Fritchey also says that he has seen this precipitate a change in how companies and consumers view data.
“Common themes are emerging and companies need to start thinking about identifying and classifying the personal data they hold, putting in place measures to protect it, limiting its use to the purpose it was collected, and asking for consent to collect it in the first place.
“That’s a big shift in the way they currently handle personal information and it changes their position from being the owners of data to being the guardians of it.”
GDPR vs Australian data privacy regulations: 5 key differences
Similarities and differences of current NYPA and CCPA
Toni Vitale, partner and head of data protection at JMW Solicitors, explains the differences between how the NYPA might be enforced and why these elements of the bill could make it more severe than the CCPA.
He comments: “The New York Privacy Act bears some similarity to the California law. Like the CCPA, it would allow people to find out what data companies are collecting on them, see who they’re sharing that data with, request that it be corrected or deleted, and avoid having their data shared with or sold to third parties altogether.
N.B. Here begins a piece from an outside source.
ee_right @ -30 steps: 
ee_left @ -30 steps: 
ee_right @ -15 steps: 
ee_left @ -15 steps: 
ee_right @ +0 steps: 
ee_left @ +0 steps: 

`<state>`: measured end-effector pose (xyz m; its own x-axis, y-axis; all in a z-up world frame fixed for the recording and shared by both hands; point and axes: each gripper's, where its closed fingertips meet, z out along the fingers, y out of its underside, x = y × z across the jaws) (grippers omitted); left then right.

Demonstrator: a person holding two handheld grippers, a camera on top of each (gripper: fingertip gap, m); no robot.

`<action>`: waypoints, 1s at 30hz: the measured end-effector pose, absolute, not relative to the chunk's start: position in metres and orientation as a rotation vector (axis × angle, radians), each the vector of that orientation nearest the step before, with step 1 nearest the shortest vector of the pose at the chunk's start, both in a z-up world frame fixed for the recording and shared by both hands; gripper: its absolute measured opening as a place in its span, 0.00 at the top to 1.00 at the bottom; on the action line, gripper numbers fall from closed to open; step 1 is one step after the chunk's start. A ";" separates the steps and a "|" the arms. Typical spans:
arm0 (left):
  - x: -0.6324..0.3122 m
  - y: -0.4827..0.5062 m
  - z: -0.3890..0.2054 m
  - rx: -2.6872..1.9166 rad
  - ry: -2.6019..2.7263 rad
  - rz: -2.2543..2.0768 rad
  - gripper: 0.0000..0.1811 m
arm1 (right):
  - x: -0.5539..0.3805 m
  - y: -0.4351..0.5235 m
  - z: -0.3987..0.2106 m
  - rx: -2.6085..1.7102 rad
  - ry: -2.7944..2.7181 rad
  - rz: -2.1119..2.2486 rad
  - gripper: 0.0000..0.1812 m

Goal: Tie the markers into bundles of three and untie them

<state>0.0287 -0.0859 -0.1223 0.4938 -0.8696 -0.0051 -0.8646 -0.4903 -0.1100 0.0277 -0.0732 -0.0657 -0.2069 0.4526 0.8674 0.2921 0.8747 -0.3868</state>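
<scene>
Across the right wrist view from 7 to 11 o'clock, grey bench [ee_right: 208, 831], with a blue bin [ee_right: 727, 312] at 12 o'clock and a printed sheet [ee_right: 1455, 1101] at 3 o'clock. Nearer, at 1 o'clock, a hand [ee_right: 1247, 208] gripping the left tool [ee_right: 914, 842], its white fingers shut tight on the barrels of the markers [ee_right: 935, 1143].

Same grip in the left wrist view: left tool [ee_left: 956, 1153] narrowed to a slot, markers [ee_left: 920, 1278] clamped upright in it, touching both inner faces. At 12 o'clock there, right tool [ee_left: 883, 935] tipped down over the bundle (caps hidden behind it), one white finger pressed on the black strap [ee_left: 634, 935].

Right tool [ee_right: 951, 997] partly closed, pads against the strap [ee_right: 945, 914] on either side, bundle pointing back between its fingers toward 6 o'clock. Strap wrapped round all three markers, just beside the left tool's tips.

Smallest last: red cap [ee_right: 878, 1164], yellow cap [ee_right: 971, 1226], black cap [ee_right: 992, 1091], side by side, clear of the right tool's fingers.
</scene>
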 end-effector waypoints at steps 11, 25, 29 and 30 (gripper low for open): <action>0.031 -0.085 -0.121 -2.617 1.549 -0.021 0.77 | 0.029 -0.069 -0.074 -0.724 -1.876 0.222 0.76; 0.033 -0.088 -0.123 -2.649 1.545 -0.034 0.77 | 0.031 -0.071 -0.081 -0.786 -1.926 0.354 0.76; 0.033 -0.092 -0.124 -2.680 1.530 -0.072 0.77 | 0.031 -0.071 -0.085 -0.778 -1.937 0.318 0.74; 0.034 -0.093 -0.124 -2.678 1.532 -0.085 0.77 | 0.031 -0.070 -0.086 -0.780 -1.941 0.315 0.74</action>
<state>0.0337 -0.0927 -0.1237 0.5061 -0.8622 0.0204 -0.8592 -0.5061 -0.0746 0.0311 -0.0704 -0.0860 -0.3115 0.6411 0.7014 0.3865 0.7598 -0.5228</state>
“But the New York bill, was potentially tougher in significant ways. While the California law leaves enforcement to the state’s attorney general, the New York Privacy Act would give New Yorkers the right to sue companies directly over privacy violations, possibly setting up a barrage of individual lawsuits.
“Perhaps the most ground-breaking thing the new bill would have done is introduce the legal concept of an information fiduciary. Theoretically, the fiduciary concept says that once a company is given consumer data, it necessarily takes on the duty to exercise loyalty and care in how it uses that information.”
Potential costs of legislation changes
With Maine and Nevada also having passed new privacy legislation or amendments to existing laws, it seems that this type of regulation is not going away in the future.
One estimate placed GDPR compliance costs at $7.8 billion, just for the 500 largest global firms.
It is up to companies to anticipate and prepare for new laws on data collection. Fines for those not conforming to the regulations can be hefty and could significantly damage the reputation of an organisation.
The potential for individual lawsuits could also create a serious problem for companies if the NYPA is introduced as is.
Vitale says: “The New York Bill has, however effectively been shelved until 2021 at the earliest and there was a fear that the personal right of action would have clogged up the courts with multiple class and individual actions.”